* Work instruction *
The entries that follow should come back exactly, with no pictures among them.

[[ Extracted material, beginning ]]

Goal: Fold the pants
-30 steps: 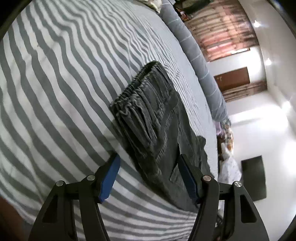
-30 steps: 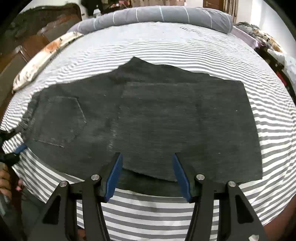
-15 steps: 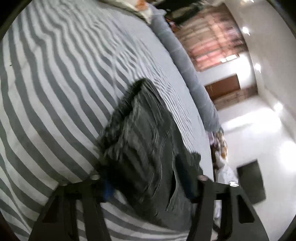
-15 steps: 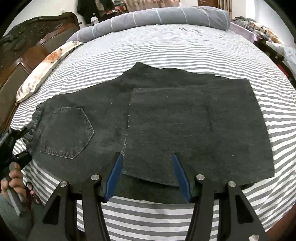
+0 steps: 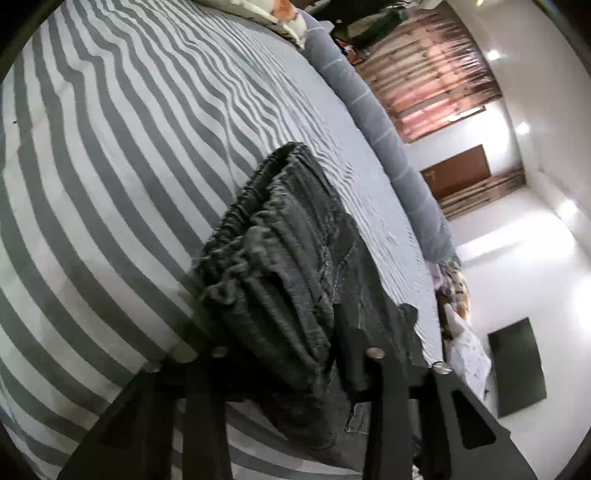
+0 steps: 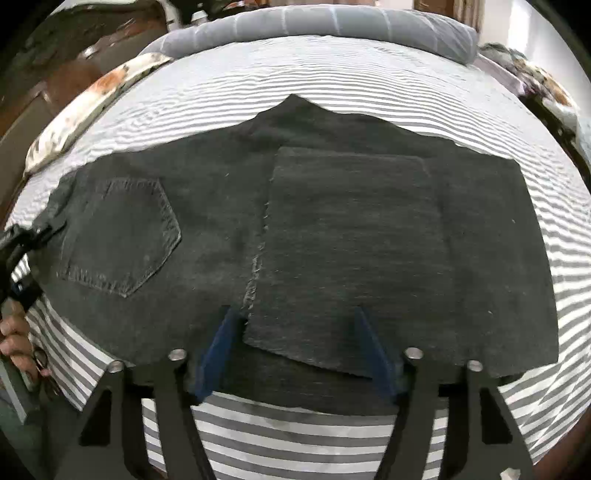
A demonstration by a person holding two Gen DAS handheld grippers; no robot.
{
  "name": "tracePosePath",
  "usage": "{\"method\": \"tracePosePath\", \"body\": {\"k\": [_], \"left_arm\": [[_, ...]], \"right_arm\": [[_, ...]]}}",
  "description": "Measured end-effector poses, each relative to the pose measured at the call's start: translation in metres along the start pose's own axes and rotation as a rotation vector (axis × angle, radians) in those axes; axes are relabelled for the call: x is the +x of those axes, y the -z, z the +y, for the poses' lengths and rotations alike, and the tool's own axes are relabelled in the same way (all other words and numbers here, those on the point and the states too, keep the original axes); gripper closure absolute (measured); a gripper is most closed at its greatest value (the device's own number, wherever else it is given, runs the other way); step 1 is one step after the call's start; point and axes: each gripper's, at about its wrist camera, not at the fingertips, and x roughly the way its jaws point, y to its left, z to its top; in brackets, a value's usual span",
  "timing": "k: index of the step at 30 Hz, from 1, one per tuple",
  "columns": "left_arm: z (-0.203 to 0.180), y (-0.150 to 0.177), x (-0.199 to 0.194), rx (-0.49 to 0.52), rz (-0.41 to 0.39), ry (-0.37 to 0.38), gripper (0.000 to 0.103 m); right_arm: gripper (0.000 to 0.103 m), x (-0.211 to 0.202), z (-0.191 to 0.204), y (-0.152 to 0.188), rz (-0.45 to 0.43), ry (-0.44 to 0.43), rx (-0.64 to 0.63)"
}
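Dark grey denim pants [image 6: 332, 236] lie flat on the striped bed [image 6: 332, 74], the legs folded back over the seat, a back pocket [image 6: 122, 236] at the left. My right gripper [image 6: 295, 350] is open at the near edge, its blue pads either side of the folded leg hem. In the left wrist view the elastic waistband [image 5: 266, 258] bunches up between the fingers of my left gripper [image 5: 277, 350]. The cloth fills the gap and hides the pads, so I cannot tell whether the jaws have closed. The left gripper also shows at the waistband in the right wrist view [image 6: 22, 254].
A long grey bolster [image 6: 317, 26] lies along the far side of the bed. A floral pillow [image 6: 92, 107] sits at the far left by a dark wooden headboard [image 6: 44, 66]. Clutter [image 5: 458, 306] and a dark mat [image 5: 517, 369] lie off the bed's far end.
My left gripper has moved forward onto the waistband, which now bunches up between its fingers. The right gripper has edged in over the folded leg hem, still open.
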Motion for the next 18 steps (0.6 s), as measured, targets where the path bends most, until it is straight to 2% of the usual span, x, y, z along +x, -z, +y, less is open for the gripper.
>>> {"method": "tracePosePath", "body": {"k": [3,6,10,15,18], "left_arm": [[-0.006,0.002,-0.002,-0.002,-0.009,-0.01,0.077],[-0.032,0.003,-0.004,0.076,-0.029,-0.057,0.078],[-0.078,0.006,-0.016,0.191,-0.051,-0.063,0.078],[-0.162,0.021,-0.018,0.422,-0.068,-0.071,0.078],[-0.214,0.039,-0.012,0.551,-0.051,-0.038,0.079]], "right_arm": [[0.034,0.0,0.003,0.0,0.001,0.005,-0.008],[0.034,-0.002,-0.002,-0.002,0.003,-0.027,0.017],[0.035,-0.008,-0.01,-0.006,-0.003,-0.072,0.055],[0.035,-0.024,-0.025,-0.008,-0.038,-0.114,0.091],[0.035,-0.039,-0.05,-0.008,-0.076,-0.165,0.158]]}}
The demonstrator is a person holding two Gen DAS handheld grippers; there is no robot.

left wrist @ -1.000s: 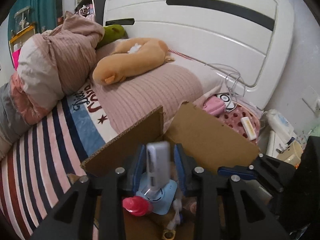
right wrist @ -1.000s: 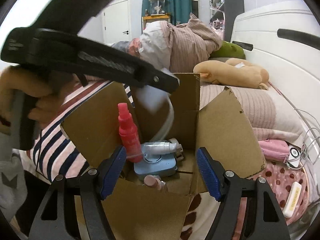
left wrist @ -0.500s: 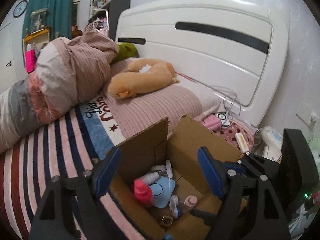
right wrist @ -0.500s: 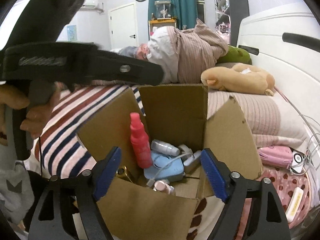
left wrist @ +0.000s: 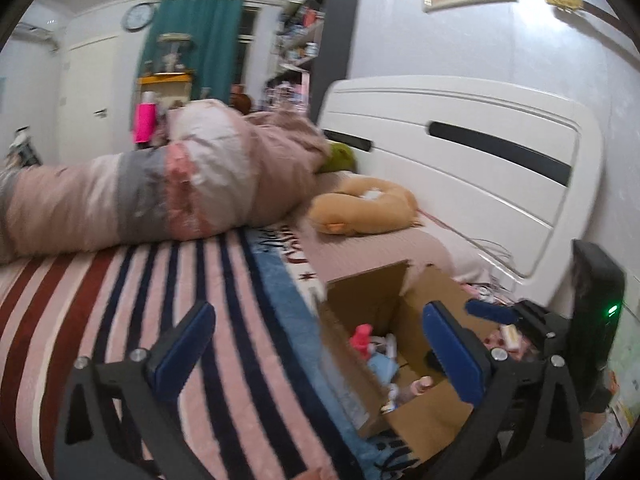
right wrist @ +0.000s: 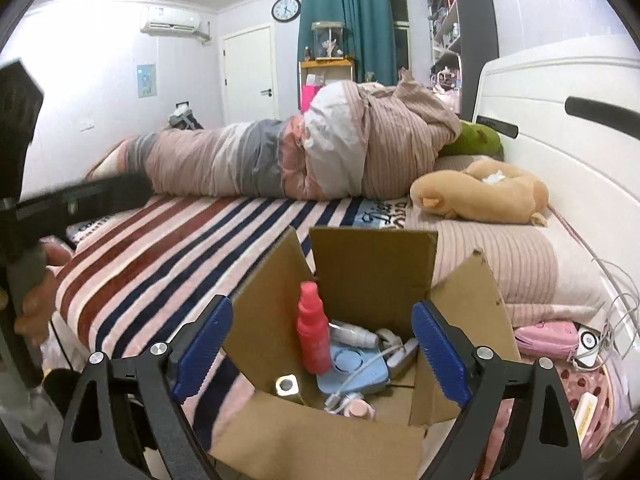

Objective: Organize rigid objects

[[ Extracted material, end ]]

* Written response *
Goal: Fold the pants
-30 steps: 
-30 steps: 
-15 steps: 
-15 steps: 
+0 steps: 
+0 steps: 
A demonstration by a person holding two Gen DAS handheld grippers; no robot.
{
  "name": "tracePosePath",
  "usage": "{\"method\": \"tracePosePath\", \"body\": {\"k\": [_], \"left_arm\": [[_, ...]], \"right_arm\": [[_, ...]]}}",
  "description": "Measured end-effector poses, each relative to the pose measured at the call's start: translation in metres along the start pose's own axes and rotation as a rotation vector (axis × angle, radians) in those axes; axes are relabelled for the call: x is the +x of those axes, y the -z, z the +y, for the poses' lengths and rotations alike, and the tool's own axes are relabelled in the same way (all other words and numbers here, those on the point and the states too, keep the original axes); gripper closure absolute (measured); a gripper is most closed at its greatest value (the device's own number, wherever else it is given, runs the other way); step 1 is one step after the call's start; point and axes: each gripper's, at about its wrist camera, not at the fingertips, and x roughly the way its jaws point, y to its left, z to its top; in brackets, a value's usual span",
  "timing": "k: index of the step at 30 Hz, from 1, one per tuple",
  "columns": "left_arm: z (-0.203 to 0.180), y (-0.150 to 0.177), x (-0.199 to 0.194), rx (-0.49 to 0.52), rz (-0.41 to 0.39), ry (-0.37 to 0.38), gripper (0.000 to 0.103 m); right_arm: gripper (0.000 to 0.103 m), x (-0.211 to 0.202), z (-0.191 to 0.204), y (-0.152 to 0.188), rz (-0.45 to 0.43), ry (-0.44 to 0.43), rx (-0.64 to 0.63)"
}
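Dark grey denim pants [image 6: 332, 236] lie flat on the striped bed [image 6: 332, 74], the legs folded back over the seat, a back pocket [image 6: 122, 236] at the left. My right gripper [image 6: 295, 350] is open at the near edge, its blue pads either side of the folded leg hem. In the left wrist view the elastic waistband [image 5: 266, 258] bunches up between the fingers of my left gripper [image 5: 277, 350]. The cloth fills the gap and hides the pads, so I cannot tell whether the jaws have closed. The left gripper also shows at the waistband in the right wrist view [image 6: 22, 254].
A long grey bolster [image 6: 317, 26] lies along the far side of the bed. A floral pillow [image 6: 92, 107] sits at the far left by a dark wooden headboard [image 6: 44, 66]. Clutter [image 5: 458, 306] and a dark mat [image 5: 517, 369] lie off the bed's far end.
My left gripper has moved forward onto the waistband, which now bunches up between its fingers. The right gripper has edged in over the folded leg hem, still open.
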Motion for the next 18 steps (0.6 s), as measured, targets where the path bends most, until it is straight to 2% of the usual span, x, y, z along +x, -z, +y, less is open for the gripper.
>>> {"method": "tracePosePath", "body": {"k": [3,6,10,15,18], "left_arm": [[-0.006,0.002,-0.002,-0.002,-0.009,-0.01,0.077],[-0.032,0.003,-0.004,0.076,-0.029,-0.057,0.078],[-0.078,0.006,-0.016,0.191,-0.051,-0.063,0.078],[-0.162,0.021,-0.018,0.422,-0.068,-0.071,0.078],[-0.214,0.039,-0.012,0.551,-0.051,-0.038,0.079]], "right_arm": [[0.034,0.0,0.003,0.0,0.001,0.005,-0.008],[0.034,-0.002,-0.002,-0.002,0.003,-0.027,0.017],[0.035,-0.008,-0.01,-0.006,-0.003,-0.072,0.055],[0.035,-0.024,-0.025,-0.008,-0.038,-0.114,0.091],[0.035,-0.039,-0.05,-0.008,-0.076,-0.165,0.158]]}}
The demonstrator is a person holding two Gen DAS handheld grippers; there is no robot.

left wrist @ -1.000s: 
right wrist @ -1.000s: 
left wrist @ -0.500s: 
right wrist @ -0.500s: 
left wrist @ +0.000s: 
right wrist @ +0.000s: 

Objective: Organize rigid objects

The answer contains nothing further.